- [WORK REQUEST] From the listing below, copy each line that holds "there".

- [MATERIAL FOR THE TASK]
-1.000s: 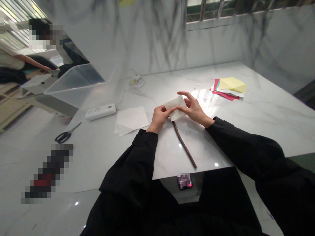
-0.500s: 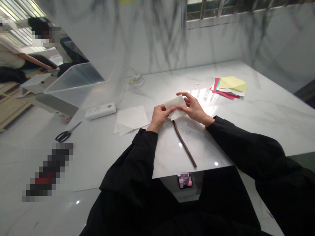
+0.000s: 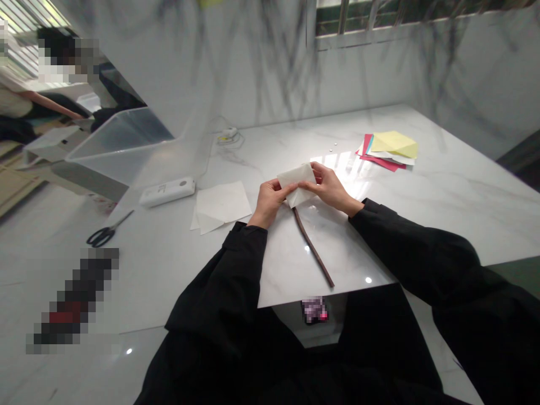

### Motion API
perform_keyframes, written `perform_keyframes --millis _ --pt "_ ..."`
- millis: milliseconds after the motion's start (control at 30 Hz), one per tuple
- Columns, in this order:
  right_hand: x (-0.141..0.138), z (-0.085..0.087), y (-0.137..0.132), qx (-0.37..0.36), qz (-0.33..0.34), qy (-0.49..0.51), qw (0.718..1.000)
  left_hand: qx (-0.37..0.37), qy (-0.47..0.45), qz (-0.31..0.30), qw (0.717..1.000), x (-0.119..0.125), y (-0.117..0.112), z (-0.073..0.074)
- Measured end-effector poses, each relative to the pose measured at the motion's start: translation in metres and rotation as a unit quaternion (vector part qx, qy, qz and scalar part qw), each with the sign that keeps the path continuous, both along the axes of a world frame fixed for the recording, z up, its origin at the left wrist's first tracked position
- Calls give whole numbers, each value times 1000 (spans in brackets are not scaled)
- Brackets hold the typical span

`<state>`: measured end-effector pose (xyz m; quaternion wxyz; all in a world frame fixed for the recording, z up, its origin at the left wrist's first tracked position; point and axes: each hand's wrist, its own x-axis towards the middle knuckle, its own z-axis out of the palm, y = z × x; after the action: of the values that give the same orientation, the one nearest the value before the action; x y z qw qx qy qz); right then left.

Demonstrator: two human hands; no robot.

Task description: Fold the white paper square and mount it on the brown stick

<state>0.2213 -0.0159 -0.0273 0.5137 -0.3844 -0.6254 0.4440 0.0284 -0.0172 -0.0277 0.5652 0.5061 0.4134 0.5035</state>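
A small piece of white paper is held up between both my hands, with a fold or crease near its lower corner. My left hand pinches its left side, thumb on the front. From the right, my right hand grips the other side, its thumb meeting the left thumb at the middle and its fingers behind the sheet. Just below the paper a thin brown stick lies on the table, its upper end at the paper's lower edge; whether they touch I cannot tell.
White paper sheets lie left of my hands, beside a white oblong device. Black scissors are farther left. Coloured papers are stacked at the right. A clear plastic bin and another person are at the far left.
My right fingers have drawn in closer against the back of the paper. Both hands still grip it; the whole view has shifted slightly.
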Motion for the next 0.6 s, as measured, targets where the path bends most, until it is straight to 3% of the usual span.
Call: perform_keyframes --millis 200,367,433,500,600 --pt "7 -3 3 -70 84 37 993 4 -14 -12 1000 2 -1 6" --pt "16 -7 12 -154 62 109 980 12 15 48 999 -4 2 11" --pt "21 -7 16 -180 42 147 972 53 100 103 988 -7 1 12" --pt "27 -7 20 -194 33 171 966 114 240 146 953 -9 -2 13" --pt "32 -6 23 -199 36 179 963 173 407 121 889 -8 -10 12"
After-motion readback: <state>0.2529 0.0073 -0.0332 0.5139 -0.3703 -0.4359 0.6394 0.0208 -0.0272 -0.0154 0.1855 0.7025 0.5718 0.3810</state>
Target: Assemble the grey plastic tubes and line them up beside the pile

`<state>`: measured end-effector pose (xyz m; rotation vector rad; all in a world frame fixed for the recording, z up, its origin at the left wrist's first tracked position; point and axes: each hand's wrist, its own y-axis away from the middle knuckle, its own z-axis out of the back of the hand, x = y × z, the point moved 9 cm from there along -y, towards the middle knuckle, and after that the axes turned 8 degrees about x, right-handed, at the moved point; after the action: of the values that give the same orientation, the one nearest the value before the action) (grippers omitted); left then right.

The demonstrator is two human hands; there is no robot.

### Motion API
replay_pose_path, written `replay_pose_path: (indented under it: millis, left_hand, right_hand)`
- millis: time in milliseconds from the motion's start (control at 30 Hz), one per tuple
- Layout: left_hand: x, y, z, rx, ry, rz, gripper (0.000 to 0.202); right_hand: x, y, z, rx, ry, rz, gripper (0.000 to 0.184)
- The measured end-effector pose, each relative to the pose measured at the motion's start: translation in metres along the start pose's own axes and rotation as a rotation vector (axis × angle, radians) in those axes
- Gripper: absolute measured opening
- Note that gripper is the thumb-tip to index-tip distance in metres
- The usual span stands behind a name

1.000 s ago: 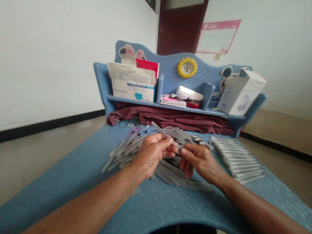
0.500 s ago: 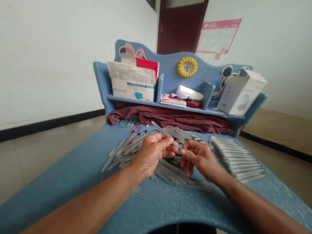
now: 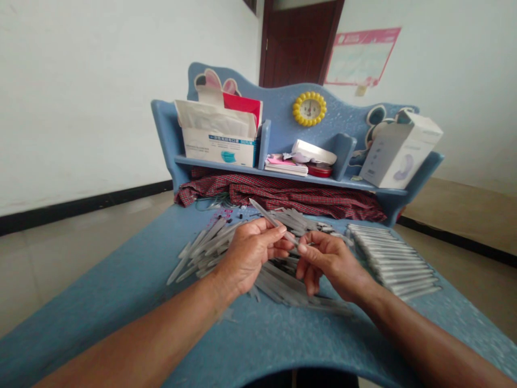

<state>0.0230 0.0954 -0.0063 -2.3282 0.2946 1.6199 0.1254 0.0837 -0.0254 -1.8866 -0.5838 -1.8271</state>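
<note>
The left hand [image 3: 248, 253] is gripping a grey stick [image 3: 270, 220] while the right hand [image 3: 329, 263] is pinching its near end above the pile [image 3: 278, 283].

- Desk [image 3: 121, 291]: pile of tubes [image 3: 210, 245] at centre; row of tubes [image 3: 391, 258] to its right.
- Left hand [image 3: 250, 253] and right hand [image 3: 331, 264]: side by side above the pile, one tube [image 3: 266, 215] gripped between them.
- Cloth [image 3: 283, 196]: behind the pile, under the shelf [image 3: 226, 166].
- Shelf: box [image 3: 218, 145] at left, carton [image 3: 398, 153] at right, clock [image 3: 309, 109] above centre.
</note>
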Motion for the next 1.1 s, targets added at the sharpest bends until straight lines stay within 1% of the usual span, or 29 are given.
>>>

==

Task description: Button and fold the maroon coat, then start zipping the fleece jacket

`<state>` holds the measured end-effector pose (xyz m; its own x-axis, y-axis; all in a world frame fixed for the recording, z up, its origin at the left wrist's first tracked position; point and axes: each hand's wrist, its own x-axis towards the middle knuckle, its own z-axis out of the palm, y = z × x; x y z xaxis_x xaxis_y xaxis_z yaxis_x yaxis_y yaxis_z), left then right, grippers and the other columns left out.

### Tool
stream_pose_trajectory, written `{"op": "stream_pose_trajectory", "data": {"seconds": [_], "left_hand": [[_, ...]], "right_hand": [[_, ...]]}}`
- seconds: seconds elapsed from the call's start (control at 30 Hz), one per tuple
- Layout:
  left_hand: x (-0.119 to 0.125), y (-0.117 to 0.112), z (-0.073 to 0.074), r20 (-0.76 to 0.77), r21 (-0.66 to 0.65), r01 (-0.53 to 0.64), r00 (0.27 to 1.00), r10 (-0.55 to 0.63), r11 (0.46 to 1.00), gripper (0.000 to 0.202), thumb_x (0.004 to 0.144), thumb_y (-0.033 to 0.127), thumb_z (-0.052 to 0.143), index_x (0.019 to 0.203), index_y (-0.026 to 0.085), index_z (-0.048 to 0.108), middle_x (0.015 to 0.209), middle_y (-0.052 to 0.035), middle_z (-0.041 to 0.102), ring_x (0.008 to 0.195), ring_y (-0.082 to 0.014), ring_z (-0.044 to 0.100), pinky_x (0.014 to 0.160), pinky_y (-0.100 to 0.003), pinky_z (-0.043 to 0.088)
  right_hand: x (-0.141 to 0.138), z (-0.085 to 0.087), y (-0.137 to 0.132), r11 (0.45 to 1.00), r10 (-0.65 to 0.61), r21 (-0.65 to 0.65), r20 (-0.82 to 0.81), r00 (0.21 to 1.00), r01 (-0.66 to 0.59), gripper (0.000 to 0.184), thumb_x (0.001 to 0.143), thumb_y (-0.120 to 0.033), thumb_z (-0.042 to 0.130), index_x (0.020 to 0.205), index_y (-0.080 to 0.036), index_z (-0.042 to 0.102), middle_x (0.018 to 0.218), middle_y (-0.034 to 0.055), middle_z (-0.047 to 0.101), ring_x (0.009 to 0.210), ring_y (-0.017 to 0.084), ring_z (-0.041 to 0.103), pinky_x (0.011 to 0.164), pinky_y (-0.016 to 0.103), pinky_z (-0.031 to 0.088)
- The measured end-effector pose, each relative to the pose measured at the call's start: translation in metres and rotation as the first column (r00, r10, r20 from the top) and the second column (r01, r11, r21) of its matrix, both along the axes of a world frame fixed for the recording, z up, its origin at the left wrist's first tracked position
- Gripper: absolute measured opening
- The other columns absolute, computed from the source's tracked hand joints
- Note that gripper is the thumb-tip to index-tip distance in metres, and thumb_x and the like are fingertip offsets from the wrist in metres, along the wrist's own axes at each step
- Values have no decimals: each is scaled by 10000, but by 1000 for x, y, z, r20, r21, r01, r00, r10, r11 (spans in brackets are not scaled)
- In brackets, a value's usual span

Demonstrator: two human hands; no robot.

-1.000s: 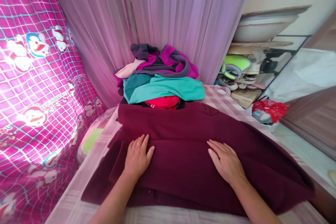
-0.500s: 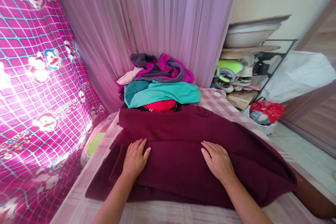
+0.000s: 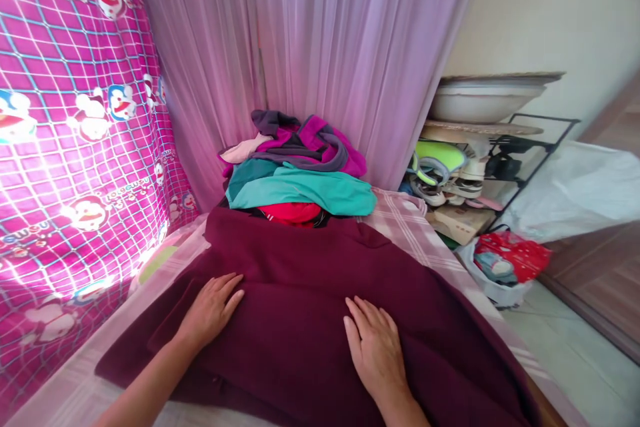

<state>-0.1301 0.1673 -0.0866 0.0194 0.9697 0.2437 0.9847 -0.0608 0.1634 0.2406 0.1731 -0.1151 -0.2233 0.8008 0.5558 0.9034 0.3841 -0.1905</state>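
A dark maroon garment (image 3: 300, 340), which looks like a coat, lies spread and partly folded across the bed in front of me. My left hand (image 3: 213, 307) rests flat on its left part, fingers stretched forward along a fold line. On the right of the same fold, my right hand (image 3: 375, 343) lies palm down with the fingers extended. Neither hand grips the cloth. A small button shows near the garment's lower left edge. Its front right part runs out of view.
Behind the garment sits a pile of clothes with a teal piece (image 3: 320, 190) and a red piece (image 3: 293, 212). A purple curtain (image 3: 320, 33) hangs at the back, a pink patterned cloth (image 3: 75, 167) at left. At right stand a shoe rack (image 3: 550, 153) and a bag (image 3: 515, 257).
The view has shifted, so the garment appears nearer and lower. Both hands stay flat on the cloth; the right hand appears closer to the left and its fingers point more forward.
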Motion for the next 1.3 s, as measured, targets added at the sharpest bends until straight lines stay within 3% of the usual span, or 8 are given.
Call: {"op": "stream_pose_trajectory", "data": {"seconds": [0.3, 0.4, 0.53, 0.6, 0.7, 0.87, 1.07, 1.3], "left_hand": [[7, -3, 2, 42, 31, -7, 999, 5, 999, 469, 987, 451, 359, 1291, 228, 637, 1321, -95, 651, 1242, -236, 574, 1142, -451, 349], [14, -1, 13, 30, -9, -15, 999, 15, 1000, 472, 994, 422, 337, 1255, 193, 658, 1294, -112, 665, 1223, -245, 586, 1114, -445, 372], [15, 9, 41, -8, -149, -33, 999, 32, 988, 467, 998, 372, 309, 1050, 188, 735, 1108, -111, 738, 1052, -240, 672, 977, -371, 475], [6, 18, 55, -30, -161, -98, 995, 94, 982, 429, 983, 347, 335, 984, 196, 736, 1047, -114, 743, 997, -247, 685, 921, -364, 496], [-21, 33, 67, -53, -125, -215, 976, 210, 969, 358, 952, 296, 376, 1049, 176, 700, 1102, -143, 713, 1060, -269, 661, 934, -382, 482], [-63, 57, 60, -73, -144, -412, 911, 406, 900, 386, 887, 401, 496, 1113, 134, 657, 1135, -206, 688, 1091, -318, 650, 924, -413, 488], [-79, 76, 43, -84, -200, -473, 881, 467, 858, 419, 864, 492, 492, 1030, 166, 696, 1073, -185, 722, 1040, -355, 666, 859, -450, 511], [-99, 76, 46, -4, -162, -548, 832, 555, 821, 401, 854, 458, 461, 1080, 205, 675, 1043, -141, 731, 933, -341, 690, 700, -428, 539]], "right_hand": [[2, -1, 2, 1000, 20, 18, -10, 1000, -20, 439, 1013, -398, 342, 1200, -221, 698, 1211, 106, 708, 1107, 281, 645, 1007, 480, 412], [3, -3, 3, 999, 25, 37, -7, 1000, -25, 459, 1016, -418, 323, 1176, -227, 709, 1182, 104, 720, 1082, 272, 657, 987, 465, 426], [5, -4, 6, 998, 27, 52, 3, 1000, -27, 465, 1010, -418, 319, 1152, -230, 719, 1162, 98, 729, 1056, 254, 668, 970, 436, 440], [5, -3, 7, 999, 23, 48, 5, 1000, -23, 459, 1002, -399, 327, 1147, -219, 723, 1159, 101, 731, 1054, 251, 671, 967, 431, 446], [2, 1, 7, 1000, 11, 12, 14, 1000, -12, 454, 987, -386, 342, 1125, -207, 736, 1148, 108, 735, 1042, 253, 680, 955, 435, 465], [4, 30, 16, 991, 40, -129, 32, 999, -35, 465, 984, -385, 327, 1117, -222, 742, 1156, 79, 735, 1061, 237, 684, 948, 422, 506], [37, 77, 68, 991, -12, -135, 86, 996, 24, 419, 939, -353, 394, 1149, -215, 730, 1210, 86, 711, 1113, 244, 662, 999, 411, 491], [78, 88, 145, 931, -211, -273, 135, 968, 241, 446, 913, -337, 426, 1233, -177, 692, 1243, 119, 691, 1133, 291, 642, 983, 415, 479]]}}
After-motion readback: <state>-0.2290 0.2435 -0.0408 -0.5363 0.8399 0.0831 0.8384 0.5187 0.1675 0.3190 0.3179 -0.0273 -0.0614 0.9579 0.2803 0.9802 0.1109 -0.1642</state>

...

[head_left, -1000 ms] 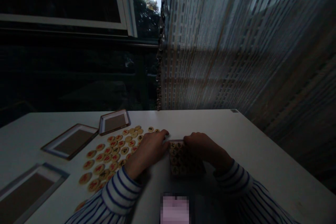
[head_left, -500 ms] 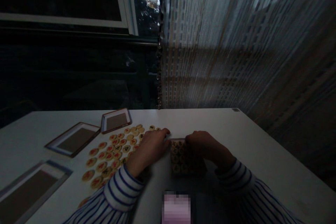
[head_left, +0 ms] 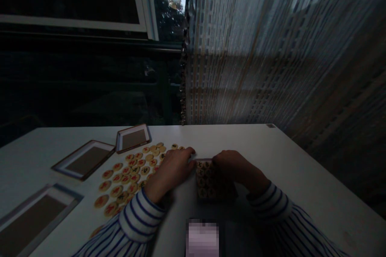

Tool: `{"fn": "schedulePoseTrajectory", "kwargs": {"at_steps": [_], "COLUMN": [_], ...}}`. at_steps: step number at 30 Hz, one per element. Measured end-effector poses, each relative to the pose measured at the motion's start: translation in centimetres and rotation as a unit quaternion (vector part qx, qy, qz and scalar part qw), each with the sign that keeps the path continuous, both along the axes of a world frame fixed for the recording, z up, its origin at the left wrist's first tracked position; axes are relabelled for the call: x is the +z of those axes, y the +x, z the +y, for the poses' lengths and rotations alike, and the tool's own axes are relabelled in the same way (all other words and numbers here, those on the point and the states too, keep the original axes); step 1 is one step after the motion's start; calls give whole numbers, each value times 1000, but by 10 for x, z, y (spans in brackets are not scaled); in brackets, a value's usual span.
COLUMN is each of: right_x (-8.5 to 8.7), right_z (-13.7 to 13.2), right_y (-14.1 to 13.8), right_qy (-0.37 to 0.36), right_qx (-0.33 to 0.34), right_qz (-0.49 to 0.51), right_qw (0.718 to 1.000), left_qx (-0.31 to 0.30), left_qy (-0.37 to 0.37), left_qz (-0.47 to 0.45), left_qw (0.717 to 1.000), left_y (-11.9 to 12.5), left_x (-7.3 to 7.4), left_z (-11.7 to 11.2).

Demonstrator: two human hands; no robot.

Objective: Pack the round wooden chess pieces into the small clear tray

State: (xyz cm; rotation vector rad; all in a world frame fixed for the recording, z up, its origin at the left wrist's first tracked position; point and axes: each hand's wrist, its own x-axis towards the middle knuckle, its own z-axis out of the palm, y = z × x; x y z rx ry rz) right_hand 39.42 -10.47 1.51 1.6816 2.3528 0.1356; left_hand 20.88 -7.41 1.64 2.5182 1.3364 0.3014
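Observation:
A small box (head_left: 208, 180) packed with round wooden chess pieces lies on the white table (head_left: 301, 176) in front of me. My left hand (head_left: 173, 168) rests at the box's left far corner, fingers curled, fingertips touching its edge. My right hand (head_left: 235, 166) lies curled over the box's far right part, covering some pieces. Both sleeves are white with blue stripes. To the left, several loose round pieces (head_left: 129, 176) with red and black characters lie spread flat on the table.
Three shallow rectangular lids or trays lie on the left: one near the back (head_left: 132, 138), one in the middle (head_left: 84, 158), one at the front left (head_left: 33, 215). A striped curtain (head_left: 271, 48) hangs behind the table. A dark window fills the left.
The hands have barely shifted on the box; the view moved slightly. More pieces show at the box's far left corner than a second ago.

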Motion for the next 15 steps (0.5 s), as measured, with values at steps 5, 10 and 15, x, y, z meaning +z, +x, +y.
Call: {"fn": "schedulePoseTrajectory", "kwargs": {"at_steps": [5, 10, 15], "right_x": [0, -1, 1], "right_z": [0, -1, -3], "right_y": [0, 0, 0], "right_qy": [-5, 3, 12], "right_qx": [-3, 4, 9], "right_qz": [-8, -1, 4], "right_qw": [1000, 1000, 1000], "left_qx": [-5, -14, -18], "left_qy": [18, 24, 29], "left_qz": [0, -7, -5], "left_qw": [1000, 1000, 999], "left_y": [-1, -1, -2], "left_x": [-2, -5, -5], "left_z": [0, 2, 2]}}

- [ANSWER BELOW]
`<state>`: measured end-effector pose (xyz m; rotation vector rad; all in a world frame fixed for the recording, z up, its origin at the left wrist's first tracked position; point and axes: each hand's wrist, its own y-axis away from the middle knuckle, its own z-axis out of the back of the hand, x = y × z, the point moved 9 cm from there along -y, towards the middle knuckle, and after that the axes turned 8 degrees about x, right-handed, at the moved point; after the action: of the values that give the same orientation, the one nearest the value before the action) (grippers omitted); left then right.
The demonstrator is two human hands; there is no robot.

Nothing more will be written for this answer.